Working data =>
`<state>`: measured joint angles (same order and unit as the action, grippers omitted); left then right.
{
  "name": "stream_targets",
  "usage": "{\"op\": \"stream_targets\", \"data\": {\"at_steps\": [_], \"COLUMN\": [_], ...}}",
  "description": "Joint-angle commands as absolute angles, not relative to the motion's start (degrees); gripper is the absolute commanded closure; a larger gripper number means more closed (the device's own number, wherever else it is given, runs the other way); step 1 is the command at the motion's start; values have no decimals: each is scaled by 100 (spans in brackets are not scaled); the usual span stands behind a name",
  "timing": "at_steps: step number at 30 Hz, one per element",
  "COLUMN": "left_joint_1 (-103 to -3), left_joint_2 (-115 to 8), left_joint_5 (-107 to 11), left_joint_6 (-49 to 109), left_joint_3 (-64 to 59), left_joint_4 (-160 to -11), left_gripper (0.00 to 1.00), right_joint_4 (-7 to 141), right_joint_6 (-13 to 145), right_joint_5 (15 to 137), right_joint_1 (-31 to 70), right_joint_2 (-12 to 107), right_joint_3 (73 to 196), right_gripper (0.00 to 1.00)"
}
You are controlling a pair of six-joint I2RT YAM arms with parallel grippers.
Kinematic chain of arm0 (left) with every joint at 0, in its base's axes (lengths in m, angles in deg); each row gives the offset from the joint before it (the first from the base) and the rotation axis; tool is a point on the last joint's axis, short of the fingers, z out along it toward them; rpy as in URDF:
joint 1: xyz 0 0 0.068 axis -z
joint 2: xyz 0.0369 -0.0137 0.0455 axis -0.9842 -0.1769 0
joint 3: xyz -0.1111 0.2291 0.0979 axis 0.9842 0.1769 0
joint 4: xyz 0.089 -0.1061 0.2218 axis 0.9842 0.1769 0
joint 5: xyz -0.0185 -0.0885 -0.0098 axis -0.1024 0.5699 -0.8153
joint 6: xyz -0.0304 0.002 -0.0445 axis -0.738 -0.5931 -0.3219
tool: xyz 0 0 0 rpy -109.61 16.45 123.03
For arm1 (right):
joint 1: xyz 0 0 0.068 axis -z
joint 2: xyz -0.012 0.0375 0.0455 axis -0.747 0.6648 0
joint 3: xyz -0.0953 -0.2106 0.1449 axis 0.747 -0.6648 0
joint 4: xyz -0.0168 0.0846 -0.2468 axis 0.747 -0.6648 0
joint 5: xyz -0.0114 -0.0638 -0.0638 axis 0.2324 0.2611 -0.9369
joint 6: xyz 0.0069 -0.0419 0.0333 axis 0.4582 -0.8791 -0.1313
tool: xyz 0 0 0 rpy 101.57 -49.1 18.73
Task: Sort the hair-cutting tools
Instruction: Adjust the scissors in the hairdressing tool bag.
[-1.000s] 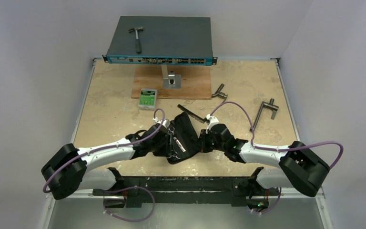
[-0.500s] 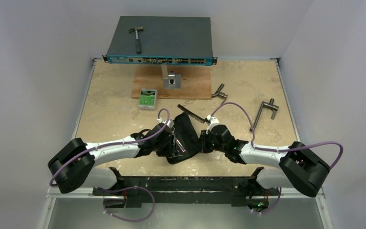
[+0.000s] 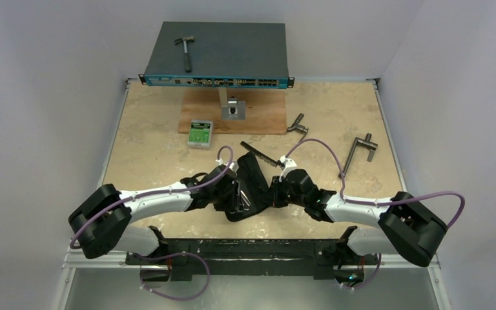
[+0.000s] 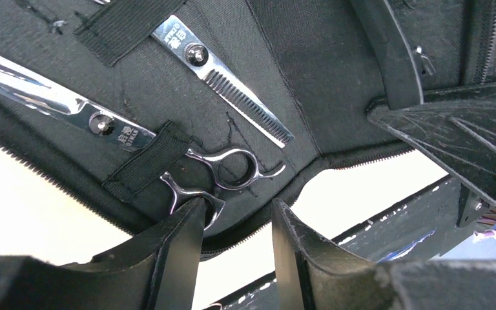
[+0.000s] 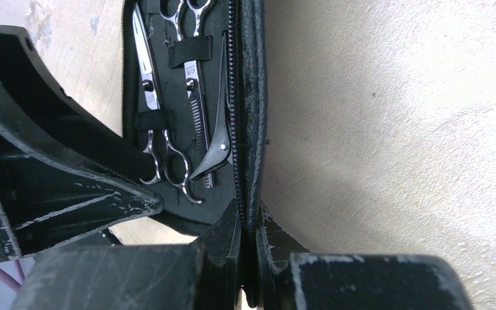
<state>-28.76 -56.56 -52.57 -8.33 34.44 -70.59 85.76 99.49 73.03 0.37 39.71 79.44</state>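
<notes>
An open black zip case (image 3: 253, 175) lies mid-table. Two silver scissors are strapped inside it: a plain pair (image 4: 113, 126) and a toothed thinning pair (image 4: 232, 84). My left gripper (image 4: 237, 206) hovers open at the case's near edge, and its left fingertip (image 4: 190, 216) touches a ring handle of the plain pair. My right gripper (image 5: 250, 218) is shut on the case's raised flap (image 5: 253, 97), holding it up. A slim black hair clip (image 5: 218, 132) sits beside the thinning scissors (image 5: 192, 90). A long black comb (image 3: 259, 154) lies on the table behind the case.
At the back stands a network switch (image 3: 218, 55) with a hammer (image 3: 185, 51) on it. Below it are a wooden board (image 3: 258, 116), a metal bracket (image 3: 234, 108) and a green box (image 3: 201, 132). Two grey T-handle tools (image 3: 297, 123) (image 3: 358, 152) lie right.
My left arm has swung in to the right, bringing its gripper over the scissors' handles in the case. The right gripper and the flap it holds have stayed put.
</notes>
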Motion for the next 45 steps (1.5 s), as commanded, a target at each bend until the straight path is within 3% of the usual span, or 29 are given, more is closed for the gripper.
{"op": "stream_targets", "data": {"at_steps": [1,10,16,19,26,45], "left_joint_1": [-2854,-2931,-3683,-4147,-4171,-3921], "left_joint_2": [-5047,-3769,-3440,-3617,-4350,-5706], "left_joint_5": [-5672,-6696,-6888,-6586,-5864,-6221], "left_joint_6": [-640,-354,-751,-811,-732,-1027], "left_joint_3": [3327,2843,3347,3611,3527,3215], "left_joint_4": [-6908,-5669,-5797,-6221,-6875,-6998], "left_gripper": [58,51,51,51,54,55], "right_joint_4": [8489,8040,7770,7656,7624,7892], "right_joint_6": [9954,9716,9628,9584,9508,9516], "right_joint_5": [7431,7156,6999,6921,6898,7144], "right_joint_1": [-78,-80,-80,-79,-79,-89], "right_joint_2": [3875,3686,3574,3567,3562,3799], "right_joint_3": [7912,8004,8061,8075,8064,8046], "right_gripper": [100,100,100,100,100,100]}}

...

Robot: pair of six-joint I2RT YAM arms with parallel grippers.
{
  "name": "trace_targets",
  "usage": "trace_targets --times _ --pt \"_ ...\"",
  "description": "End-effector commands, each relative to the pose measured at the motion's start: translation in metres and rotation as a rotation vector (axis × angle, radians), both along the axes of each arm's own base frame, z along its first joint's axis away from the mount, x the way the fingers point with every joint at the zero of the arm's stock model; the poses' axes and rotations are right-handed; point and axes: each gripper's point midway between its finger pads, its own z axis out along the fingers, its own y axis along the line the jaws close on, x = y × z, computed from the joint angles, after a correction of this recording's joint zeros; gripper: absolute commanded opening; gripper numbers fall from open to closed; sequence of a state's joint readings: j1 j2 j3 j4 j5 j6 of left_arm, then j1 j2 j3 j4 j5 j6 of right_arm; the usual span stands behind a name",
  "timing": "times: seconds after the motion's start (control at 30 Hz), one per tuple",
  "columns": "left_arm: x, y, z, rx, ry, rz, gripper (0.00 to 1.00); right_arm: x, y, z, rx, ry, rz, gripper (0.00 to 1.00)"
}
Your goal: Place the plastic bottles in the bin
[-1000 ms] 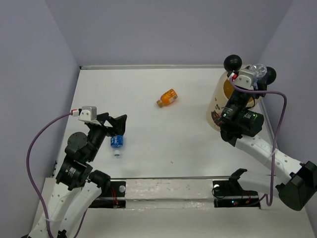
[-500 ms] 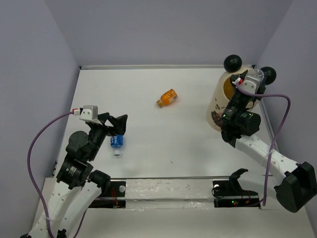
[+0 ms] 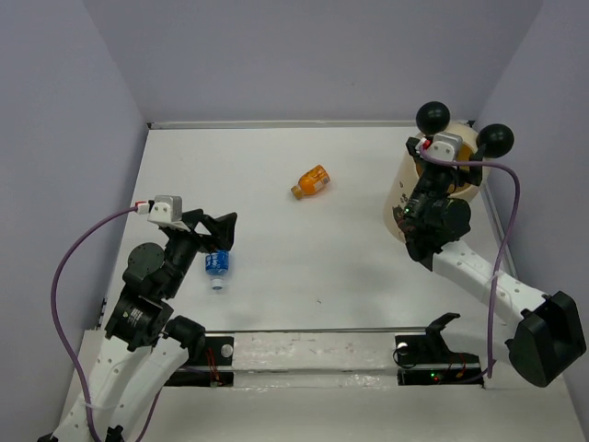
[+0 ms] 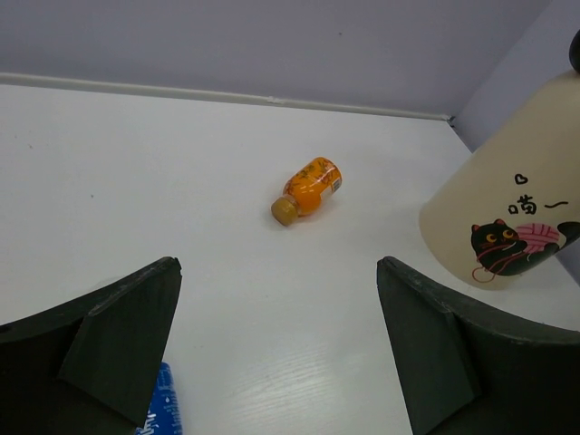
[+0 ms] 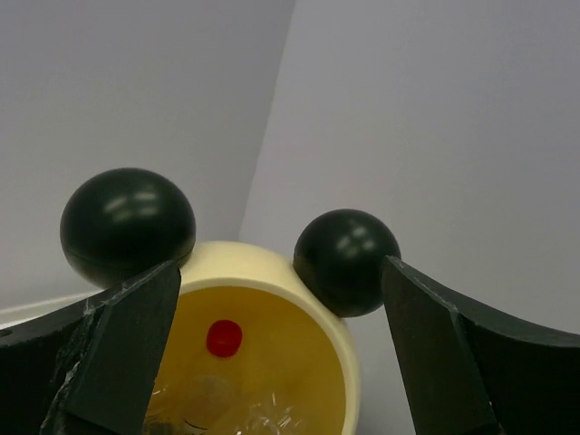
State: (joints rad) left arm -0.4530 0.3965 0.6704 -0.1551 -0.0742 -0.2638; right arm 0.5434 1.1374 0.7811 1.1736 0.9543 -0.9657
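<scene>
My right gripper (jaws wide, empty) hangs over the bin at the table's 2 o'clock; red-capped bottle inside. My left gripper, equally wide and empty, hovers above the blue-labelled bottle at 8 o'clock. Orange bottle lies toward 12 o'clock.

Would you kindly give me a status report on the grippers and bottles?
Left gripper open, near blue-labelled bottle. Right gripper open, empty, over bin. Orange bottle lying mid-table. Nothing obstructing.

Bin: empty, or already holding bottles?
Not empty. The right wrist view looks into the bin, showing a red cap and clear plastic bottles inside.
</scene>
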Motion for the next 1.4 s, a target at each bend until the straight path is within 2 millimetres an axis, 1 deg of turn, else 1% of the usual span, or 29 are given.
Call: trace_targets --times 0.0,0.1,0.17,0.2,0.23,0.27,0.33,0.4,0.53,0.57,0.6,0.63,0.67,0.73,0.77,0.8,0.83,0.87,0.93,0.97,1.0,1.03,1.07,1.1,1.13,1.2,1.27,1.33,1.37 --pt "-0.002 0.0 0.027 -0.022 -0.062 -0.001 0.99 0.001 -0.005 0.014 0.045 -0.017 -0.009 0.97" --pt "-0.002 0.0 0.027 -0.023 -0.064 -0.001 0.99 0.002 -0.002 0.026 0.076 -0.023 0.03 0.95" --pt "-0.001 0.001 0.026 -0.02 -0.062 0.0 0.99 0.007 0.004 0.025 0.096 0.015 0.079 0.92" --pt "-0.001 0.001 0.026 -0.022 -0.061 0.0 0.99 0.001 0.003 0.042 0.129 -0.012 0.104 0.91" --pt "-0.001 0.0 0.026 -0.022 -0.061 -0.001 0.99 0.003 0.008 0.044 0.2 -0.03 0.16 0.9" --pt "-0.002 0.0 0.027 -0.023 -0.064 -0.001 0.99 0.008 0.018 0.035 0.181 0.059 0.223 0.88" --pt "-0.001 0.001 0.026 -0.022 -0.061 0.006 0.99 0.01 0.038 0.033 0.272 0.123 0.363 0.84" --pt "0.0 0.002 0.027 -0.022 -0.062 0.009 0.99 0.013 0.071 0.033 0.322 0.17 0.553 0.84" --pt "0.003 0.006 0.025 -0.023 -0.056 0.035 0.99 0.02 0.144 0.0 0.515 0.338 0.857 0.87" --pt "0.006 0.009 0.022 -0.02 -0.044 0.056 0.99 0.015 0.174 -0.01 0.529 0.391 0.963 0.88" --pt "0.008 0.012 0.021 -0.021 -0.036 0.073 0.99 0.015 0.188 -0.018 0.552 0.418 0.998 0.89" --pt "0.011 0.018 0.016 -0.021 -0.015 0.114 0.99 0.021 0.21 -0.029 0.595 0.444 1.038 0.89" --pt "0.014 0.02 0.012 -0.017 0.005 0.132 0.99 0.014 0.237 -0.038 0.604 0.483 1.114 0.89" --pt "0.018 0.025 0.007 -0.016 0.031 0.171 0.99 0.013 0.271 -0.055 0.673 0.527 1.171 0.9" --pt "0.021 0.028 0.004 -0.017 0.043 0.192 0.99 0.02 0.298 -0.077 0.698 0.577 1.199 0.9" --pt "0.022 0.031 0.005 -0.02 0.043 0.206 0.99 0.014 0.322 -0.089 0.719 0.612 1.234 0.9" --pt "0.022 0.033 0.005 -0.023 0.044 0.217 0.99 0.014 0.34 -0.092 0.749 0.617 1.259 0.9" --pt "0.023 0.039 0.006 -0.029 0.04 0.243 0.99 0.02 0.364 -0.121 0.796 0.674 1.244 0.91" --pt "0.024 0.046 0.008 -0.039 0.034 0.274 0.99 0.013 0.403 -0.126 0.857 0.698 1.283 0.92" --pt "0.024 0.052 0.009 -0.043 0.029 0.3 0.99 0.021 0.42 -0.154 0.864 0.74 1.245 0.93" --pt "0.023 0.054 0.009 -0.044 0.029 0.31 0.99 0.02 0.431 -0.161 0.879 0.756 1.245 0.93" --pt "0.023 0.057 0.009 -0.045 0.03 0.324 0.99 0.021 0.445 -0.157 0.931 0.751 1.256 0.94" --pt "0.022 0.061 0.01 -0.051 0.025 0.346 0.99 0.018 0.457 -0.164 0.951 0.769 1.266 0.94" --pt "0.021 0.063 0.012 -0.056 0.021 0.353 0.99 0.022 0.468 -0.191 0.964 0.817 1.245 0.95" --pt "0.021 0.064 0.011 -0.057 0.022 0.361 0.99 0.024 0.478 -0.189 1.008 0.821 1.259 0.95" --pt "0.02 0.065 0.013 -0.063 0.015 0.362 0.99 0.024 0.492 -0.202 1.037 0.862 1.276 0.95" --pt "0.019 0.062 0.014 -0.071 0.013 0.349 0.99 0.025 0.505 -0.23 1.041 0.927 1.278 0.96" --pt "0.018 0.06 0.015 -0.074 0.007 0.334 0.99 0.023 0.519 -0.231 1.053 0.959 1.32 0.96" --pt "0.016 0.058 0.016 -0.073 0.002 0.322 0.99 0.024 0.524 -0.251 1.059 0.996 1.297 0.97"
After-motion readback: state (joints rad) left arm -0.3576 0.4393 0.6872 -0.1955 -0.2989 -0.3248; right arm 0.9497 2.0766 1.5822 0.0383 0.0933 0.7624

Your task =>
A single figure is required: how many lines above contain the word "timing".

Result of the exercise =>
2